Task prompt: A faithful copy of the data below is required, leaving out every picture.

Source information:
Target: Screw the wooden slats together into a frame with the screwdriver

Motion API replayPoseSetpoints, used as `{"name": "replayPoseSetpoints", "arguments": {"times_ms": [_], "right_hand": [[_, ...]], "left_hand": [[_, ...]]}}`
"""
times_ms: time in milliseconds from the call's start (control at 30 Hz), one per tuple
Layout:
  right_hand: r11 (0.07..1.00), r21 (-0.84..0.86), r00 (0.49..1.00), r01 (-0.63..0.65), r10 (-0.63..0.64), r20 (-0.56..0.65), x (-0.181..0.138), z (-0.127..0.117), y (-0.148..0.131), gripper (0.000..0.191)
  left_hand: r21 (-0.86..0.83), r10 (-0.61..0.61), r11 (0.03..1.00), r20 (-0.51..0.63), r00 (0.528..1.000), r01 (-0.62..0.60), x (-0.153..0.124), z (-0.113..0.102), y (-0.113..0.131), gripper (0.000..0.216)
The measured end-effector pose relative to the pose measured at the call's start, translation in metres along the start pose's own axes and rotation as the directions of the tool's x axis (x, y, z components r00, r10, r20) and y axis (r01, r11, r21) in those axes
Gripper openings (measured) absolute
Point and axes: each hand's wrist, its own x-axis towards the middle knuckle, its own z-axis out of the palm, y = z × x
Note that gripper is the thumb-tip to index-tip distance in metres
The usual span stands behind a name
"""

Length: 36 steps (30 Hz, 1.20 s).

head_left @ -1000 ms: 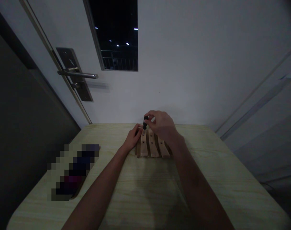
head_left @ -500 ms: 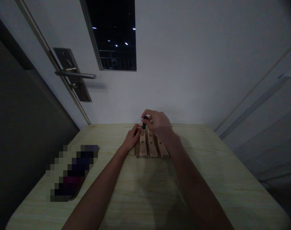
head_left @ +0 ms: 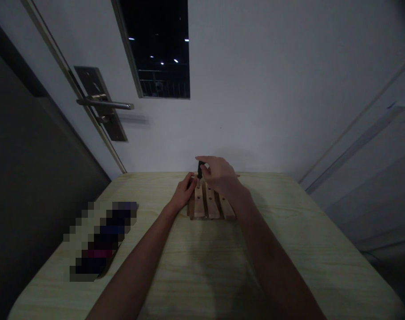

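A short screwdriver with a black handle (head_left: 200, 170) stands nearly upright, tip down at the far end of the leftmost wooden bar (head_left: 199, 207). My right hand (head_left: 222, 177) is closed on its handle, with one finger lying over the top. Several pale wooden bars with dark holes form a small wooden piece (head_left: 212, 210) on a brown base; my right hand and forearm cover its right part. At its far left corner, my left hand (head_left: 184, 193) grips the edge, fingers partly hidden behind it.
The light wood-grain table (head_left: 196, 266) runs up to a white door (head_left: 256, 98) with a metal handle (head_left: 111, 105) and a dark window. A blurred-out phone-like slab (head_left: 104, 240) lies at the table's left.
My right hand's fingers have shifted around the screwdriver handle, showing more of it. The screwdriver now stands a little straighter. My left hand and the wooden piece stay put.
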Motion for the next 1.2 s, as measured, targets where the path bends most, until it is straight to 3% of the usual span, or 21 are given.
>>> {"name": "replayPoseSetpoints", "arguments": {"times_ms": [400, 633, 900, 1200], "right_hand": [[0.998, -0.026, 0.999, -0.048, 0.049, 0.018, 0.0003, -0.0040, -0.0078, 0.023], [0.995, -0.043, 0.996, -0.088, 0.088, -0.016, -0.0027, -0.0007, -0.0046, 0.031], [0.996, -0.032, 0.996, -0.081, 0.080, -0.046, -0.0040, 0.0011, -0.0032, 0.035], [1.000, 0.019, 1.000, -0.020, 0.020, 0.005, -0.0005, -0.0042, -0.0001, 0.029]], "left_hand": [[-0.010, 0.024, 1.000, 0.007, 1.000, -0.024, 0.0005, -0.0014, 0.0034, 0.029], [-0.018, 0.002, 1.000, -0.001, 1.000, -0.002, 0.0008, 0.0004, -0.0017, 0.031], [-0.038, 0.008, 0.999, 0.015, 1.000, -0.008, 0.0007, 0.0000, -0.0023, 0.029], [-0.020, 0.015, 1.000, 0.002, 1.000, -0.015, 0.0000, 0.0004, -0.0035, 0.028]]}}
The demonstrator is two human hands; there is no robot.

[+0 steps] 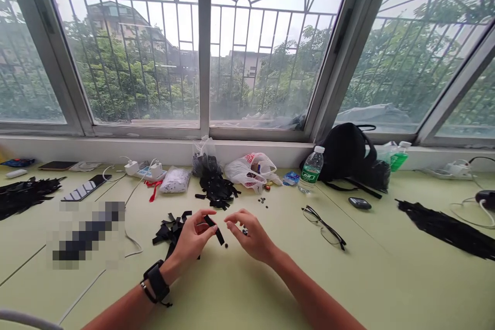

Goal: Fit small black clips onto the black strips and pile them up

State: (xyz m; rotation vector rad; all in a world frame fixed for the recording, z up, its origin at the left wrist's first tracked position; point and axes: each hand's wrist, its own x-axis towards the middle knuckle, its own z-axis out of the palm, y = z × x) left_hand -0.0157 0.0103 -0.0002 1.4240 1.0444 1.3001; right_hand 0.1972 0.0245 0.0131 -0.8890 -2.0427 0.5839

Exercise output:
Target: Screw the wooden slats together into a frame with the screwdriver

Motion API replayPoseSetpoints, used as `{"name": "replayPoseSetpoints", "arguments": {"times_ms": [_], "right_hand": [[_, ...]], "left_hand": [[_, ...]]}}`
"""
times_ms: time in milliseconds from the call's start (control at 30 Hz), one per tuple
Layout:
  right_hand: r11 (0.07..1.00), r21 (-0.84..0.86), r00 (0.49..1.00), r01 (-0.63..0.65), r10 (-0.63..0.64), r20 (-0.56..0.65), x (-0.181..0.138), z (-0.127..0.117), y (-0.148..0.131), gripper (0.000..0.191)
  left_hand: r21 (-0.86..0.83), r10 (-0.61..0.61), r11 (0.03..1.00), r20 (-0.51..0.63), r00 (0.528..1.000), r01 (-0.62..0.60), x (-0.153..0.124), z (-0.113..0.102), y (-0.113..0.131), gripper (0.000..0.216)
The measured end-effector pose relative to the pose measured at the call's start, translation in metres along the start pose's own axes and rotation as the directions of the tool's x axis (x, y, z components r00, r10, r20) and y axis (r01, r11, r21) in those axes
Gripper openings (measured) absolute
Point and axes: each hand's wrist, its own x-axis towards the middle knuckle, its own z-axis out of the palm, y = z × x
Note that gripper is the thumb-tip to index-tip distance in metres
The usual span stands behind a name
"""

Length: 36 steps (30 Hz, 1.20 s).

head_left @ -1000 ms: 
head_left @ -500 ms: 
head_left @ +0 ms: 

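A short screwdriver with a black handle (head_left: 200, 170) stands nearly upright, tip down at the far end of the leftmost wooden bar (head_left: 199, 207). My right hand (head_left: 222, 177) is closed on its handle, with one finger lying over the top. Several pale wooden bars with dark holes form a small wooden piece (head_left: 212, 210) on a brown base; my right hand and forearm cover its right part. At its far left corner, my left hand (head_left: 184, 193) grips the edge, fingers partly hidden behind it.
The light wood-grain table (head_left: 196, 266) runs up to a white door (head_left: 256, 98) with a metal handle (head_left: 111, 105) and a dark window. A blurred-out phone-like slab (head_left: 104, 240) lies at the table's left.
My right hand's fingers have shifted around the screwdriver handle, showing more of it. The screwdriver now stands a little straighter. My left hand and the wooden piece stay put.
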Motion for the next 1.2 s, as measured, targets where the path bends most, until it is straight to 3% of the usual span, or 21 are given.
>>> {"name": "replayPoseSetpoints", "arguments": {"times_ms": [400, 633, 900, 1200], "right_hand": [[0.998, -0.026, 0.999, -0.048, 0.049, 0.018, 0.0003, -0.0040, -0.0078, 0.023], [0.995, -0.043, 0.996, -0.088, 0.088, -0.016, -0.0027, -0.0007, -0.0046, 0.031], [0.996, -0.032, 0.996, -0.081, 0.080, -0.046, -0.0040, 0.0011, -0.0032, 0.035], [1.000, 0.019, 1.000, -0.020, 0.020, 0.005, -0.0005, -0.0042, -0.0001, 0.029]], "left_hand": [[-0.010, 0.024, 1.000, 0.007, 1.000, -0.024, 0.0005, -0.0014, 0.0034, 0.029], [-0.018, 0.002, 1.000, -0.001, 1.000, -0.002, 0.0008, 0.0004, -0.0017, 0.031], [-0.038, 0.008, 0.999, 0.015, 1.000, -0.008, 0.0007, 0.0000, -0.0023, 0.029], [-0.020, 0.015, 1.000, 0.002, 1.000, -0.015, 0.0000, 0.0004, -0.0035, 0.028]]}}
The demonstrator is two human hands; there is no robot.

[+0 steps] 

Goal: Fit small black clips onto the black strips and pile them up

State: (xyz m; rotation vector rad; all in a world frame fixed for the recording, z up, its origin at the left wrist's first tracked position; point and axes: each hand's wrist, its own x-axis towards the middle knuckle, its own z-axis out of the palm, y = z × x) left_hand -0.0157 0.0103 -0.0002 1.4240 1.0444 1.3001; right_hand 0.1972 0.0245 0.0131 -0.8890 -2.0427 0.5839

The answer has been written out in full.